Cooties
-
If I had a lot of free time, I'd start a blog and publish a post a day about something Discourse's developers didn't understand and therefore ruined.
The database is like fifteen gigabytes uncompressed. The uploads folder is 8.6GB.
In fact, let's look at the uploads directory.
5.8M /var/discourse/shared/standalone/uploads/default/avatars 2.6M /var/discourse/shared/standalone/uploads/default/_emoji 739M /var/discourse/shared/standalone/uploads/default/optimized 2.2G /var/discourse/shared/standalone/uploads/default/_optimized 1.9G /var/discourse/shared/standalone/uploads/default/original du: cannot access ‘/var/discourse/shared/standalone/uploads/default/_original’: No such file or directory
And then I was all
root@what:~# du -sh /var/discourse/shared/standalone/uploads/default/<tab>
... wait, why isn't tab completion working?
[fifteen seconds later]
Display all 21492 possibilities? (y or n)
Fun fact: there are no files in the uploads directory. Of the 21492 directories inside, only 5 have multiple children.
50630 directories 70346 files
So let's look at the data we've collected.
- 15 gigabyte database. Let's call it 16 gigabytes just to be nice to Discourse.
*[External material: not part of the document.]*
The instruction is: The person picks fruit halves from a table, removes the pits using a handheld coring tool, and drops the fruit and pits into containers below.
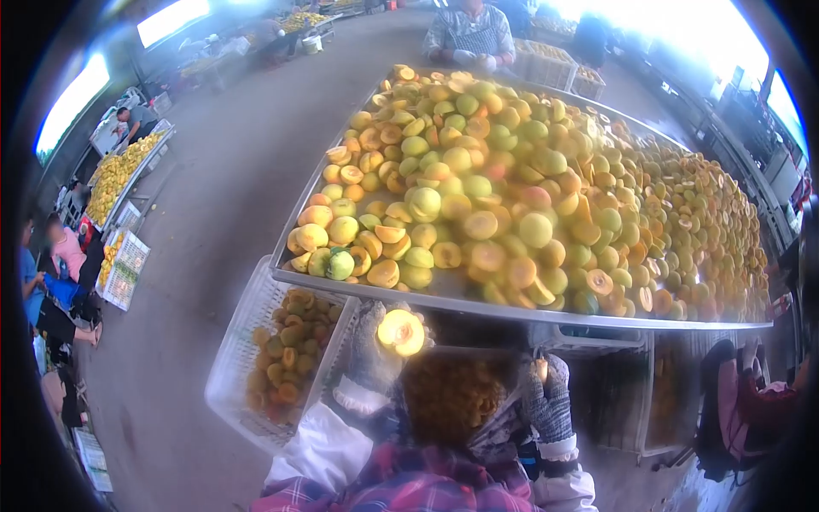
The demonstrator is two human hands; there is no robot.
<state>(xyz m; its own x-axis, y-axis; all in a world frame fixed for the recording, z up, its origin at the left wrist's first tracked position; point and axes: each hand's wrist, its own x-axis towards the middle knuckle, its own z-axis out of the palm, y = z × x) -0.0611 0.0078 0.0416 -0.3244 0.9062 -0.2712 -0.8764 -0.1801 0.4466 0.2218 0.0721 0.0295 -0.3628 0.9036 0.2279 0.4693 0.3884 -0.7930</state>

- 8.6 gigabyte uploads directory tree, but with 0.7 + 2.2 gigabytes of "optimized" images. So that's 5.7 gigabytes of uploads.
- Using my incredible math skills and the ability to type two digit numbers into a calculator, I have discovered that the entirety of this forum's data takes up 21.7 gigabytes of disk space.
- The server has a 60GB root filesystem.
- According to Ubuntu's system requirements, Ubuntu Server takes up about a gigabyte.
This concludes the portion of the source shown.